On June 5, 2026, the residency focused on Prompt Engineering—the science of writing clear instructions to align AI outputs. We studied the RTACF (Role, Task, Audience, Context, Format) framework. Role prompting narrows down the search space in the model's parameters, ensuring appropriate tone and vocabulary. We compared unstructured prompts to highly structured ones, demonstrating how specificity drives output quality.

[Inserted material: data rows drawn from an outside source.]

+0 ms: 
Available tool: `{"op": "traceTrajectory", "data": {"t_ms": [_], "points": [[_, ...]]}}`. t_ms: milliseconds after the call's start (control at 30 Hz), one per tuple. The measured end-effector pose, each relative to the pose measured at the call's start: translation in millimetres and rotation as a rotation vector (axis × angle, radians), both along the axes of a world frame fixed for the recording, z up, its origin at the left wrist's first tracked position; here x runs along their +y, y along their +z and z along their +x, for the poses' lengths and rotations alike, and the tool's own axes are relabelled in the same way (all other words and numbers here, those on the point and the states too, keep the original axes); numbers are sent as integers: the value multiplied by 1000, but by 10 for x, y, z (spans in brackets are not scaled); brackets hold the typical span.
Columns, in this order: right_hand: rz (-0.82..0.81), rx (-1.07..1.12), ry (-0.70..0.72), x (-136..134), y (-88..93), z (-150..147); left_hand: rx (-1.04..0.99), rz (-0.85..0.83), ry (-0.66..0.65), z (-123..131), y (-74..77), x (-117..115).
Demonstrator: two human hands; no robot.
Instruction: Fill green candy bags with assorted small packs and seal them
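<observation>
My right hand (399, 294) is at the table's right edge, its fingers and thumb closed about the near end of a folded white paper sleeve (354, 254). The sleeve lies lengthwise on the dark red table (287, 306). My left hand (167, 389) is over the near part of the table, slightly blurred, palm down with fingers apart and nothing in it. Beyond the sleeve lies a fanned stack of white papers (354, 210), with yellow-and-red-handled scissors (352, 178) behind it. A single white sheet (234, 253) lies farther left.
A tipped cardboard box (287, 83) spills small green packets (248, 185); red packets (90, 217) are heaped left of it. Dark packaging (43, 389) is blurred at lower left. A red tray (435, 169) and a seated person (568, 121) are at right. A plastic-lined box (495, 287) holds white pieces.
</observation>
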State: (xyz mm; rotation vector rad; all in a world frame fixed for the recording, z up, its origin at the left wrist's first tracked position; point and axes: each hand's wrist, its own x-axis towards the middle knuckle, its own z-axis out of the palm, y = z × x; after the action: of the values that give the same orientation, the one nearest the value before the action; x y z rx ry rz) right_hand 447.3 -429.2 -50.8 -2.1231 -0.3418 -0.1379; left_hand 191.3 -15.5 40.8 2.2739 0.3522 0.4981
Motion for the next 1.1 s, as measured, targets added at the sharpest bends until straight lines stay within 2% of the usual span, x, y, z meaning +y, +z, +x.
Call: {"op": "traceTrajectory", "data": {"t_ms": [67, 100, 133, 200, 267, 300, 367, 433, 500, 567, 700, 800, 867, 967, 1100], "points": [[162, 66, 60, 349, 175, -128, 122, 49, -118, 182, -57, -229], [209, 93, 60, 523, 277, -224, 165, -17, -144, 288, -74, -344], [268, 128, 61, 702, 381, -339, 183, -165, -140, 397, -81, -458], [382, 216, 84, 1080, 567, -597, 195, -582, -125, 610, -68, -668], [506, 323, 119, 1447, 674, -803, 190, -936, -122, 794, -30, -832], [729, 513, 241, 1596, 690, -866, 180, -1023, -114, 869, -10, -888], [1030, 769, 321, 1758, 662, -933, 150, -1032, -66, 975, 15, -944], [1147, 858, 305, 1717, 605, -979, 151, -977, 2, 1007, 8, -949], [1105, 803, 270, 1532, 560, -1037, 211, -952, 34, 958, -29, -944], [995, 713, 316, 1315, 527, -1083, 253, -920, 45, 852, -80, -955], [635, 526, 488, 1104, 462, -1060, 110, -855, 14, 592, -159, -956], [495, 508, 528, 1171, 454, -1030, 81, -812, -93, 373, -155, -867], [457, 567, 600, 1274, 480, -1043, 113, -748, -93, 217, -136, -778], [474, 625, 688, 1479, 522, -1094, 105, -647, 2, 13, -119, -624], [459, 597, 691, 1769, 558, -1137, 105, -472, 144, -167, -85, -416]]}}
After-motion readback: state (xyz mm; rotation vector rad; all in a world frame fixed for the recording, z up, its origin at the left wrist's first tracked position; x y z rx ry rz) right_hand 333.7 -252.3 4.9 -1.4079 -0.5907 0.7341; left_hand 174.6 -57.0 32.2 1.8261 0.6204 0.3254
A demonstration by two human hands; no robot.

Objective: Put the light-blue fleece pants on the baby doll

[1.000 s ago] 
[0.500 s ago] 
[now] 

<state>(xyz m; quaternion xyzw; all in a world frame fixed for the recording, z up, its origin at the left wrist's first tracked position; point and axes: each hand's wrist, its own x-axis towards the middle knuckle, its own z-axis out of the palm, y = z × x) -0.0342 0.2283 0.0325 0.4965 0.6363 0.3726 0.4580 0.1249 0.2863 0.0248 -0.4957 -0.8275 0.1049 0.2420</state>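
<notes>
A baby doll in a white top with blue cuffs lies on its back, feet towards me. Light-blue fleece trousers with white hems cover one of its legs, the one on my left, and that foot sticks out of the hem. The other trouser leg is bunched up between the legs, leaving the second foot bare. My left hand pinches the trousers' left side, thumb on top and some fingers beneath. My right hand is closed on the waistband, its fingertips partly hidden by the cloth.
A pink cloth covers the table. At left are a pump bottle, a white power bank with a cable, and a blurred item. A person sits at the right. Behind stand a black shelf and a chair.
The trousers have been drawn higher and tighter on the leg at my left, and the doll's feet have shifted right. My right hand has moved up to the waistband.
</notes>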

1. Prompt Engineering: Directing Generative Logic
We focused on role prompting and structured instructions. Organising queries using Role, Task, Audience, Context, and Format templates restricts the model's statistical parameters, shifting outputs from generic wiki descriptions to targeted execution payloads.
2. LLM Hyperparameters: Temperature and Token Mechanics
We analyzed core inference parameters: Temperature and Tokens. Temperature controls the randomness of next-token selection: low temperature (e.g., 0.2) results in deterministic, factual, and consistent responses (ideal for code and math), while high temperature (e.g., 1.0) increases creativity. Text is processed as Tokens—sub-word chunks determined by BPE tokenizers. We discussed context window constraints and token-based API pricing models.
3. Advanced Customization: Fine-Tuning & RAG Pipelines
Rashmi introduced advanced AI architecture patterns: Pre-training (costly training from scratch), Fine-Tuning (adapting weights on instruct datasets), and Vector Embeddings (semantic numerical projections). We then explored RAG (Retrieval-Augmented Generation), where document chunks are fetched from vector databases (like Qdrant) via Cosine Similarity to enrich prompt contexts dynamically, eliminating hallucinations and knowledge-cutoff limits.